--- Assignment ---
In the entries below, which lines run from the one containing "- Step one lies" to the one containing "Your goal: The"? Copy exactly those lines, ends included, and no others.

--- Data provided ---

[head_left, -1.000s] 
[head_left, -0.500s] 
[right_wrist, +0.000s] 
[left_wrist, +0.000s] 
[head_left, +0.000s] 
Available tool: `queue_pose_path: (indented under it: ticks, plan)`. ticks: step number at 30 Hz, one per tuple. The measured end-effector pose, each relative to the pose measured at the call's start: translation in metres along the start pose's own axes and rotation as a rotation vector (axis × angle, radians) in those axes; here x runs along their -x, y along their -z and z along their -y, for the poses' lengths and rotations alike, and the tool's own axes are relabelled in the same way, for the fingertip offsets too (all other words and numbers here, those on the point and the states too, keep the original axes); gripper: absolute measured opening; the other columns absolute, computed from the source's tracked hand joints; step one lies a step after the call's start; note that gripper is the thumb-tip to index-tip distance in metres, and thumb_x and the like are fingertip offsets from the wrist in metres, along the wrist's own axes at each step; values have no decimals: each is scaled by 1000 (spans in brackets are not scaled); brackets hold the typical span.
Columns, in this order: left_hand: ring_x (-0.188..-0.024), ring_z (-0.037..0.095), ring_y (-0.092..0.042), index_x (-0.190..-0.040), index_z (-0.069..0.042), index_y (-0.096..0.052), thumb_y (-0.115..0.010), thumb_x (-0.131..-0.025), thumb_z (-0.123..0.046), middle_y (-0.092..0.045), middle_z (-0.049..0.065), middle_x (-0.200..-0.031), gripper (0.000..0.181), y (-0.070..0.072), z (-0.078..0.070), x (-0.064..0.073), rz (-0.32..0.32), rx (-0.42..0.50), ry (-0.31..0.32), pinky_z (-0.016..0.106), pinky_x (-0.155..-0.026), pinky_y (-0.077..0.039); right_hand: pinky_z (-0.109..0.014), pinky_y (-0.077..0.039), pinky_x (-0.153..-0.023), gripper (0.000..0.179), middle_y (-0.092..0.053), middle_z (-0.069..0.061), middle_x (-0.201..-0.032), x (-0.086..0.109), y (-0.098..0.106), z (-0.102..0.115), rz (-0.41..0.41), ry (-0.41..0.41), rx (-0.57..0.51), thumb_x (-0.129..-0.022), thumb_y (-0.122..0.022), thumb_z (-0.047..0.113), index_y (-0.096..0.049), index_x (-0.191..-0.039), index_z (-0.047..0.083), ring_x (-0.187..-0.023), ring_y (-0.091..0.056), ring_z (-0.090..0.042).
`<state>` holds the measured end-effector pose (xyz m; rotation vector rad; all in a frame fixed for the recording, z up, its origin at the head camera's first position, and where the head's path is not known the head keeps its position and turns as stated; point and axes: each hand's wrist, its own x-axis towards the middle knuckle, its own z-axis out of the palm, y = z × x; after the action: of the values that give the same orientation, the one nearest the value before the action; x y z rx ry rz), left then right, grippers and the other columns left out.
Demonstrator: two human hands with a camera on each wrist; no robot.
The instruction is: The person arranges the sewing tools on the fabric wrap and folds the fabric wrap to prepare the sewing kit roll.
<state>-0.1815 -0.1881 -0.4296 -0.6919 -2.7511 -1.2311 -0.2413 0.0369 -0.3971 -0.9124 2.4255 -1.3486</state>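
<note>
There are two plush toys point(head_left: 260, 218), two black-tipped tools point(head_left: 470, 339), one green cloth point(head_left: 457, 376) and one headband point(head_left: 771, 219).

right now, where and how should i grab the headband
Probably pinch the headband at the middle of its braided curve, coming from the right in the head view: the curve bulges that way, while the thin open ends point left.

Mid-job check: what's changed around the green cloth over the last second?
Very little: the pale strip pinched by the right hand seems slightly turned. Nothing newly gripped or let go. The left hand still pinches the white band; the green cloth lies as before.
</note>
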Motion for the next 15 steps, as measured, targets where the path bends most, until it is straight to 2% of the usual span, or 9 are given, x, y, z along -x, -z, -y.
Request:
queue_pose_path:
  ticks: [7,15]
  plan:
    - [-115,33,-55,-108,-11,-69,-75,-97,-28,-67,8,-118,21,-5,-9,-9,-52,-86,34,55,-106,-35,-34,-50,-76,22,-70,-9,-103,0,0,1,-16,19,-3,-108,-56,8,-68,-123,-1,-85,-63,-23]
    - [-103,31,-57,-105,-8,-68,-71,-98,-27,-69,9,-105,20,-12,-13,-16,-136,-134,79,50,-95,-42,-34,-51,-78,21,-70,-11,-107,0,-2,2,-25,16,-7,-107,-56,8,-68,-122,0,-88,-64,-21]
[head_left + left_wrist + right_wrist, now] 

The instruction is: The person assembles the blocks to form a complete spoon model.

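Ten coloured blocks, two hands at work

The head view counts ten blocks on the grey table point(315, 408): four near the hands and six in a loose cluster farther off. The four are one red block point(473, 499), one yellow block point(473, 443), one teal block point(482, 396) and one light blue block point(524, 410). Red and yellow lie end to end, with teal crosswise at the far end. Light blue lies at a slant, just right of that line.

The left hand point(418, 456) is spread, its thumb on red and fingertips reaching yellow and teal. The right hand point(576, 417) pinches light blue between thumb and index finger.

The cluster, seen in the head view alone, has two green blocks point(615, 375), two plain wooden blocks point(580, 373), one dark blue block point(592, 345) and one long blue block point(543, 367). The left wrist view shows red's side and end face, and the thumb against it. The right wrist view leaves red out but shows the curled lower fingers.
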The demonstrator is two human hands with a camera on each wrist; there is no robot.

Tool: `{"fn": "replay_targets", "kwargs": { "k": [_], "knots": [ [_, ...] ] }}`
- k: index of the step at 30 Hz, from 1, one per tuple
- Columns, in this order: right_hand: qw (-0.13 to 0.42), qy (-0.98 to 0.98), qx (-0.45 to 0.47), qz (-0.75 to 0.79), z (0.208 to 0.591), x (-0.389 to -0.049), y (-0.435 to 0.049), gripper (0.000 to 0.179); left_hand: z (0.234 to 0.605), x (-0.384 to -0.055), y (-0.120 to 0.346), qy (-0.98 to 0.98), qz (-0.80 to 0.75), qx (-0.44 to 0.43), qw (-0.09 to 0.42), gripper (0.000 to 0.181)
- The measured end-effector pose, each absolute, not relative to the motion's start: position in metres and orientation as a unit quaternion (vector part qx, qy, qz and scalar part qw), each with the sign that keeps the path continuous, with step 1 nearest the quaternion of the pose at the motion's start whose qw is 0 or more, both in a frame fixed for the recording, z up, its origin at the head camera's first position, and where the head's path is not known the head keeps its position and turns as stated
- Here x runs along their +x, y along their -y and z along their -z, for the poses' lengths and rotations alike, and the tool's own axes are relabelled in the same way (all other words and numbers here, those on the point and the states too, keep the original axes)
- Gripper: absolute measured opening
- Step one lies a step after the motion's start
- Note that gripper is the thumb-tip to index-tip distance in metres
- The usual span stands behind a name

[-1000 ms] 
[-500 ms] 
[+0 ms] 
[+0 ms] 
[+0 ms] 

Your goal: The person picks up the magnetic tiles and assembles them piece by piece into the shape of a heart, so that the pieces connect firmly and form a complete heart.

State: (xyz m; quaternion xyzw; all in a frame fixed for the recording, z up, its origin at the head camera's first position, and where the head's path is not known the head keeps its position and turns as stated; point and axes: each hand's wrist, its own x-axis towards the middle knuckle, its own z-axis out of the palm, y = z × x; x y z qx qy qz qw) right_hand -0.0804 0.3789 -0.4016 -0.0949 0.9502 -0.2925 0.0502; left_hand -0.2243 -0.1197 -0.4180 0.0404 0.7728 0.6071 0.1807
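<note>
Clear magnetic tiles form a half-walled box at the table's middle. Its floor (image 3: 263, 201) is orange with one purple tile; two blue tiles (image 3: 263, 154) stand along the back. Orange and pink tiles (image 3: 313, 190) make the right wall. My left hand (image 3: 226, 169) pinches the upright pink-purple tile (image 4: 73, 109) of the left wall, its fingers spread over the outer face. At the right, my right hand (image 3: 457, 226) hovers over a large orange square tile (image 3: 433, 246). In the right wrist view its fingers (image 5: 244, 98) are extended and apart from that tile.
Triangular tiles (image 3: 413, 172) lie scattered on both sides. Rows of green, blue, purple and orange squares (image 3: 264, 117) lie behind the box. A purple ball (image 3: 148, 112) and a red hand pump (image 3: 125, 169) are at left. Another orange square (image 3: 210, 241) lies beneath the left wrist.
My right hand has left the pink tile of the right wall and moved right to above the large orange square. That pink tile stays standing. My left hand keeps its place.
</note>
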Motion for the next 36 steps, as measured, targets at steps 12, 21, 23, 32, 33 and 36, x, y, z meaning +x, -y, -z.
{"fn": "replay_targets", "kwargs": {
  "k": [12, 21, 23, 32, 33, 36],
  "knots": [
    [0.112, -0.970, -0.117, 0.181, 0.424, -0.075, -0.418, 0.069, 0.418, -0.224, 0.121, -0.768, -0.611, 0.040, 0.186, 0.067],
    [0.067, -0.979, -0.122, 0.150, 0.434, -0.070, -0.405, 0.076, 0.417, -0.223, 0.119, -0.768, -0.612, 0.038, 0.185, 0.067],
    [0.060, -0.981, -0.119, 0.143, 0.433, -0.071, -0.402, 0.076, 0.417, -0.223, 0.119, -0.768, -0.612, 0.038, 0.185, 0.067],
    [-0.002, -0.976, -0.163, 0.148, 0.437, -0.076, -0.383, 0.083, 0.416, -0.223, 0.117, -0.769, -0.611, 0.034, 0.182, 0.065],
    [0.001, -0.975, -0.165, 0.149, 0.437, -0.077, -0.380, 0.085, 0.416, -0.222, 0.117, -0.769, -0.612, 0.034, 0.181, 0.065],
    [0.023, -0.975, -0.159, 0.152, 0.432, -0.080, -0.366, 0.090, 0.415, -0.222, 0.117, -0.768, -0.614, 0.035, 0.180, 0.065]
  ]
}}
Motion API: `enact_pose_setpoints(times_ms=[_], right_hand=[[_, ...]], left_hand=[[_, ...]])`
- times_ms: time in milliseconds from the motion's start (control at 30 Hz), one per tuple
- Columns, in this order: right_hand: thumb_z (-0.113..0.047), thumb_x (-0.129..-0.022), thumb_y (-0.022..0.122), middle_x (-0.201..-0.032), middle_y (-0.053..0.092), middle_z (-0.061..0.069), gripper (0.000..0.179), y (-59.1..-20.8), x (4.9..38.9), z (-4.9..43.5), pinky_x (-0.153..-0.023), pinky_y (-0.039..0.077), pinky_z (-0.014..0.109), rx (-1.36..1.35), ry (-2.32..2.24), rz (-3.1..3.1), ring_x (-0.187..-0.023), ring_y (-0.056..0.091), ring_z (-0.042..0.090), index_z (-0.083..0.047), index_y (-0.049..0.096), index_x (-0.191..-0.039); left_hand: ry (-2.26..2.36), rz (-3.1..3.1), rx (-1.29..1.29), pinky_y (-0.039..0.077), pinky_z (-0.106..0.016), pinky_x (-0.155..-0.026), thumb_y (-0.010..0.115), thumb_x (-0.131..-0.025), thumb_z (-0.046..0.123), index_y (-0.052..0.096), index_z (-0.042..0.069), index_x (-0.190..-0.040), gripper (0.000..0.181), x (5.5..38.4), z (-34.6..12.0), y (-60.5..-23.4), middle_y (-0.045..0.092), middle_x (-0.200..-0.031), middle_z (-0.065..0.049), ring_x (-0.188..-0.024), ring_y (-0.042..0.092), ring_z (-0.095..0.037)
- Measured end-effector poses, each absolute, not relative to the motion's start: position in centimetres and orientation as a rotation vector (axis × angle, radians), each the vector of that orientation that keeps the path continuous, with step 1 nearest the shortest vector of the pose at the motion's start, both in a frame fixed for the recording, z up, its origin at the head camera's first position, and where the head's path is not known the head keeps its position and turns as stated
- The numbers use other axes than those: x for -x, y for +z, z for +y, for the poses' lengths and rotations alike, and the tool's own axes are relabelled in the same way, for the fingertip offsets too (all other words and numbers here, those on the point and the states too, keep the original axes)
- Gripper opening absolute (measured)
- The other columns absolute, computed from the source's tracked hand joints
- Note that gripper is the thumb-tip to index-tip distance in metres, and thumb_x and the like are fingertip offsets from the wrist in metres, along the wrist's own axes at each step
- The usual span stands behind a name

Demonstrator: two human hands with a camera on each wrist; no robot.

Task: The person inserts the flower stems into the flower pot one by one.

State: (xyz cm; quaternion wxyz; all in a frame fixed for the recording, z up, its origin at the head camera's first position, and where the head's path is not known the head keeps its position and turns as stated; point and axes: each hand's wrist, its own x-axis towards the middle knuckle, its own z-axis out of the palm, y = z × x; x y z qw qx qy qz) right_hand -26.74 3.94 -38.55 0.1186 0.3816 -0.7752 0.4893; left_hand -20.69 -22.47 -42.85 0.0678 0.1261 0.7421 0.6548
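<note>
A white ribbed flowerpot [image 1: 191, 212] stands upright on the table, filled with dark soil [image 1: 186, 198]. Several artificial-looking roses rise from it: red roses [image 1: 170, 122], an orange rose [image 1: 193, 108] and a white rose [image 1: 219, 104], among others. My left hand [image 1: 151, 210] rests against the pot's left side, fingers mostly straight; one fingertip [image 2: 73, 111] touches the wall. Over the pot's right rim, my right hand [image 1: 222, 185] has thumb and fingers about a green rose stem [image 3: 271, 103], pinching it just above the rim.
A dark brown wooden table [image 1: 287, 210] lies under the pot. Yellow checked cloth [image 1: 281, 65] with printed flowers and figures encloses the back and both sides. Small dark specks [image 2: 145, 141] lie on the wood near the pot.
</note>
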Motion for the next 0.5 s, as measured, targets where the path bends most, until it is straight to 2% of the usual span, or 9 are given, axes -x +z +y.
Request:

--- Finished task ---
- Step one lies a step after the motion's start
- Note that gripper is the thumb-tip to index-tip distance in metres
- The usual span stands behind a name

[-1000 ms] 
[-500 ms] 
[+0 ms] 
[+0 ms] 
[+0 ms] 

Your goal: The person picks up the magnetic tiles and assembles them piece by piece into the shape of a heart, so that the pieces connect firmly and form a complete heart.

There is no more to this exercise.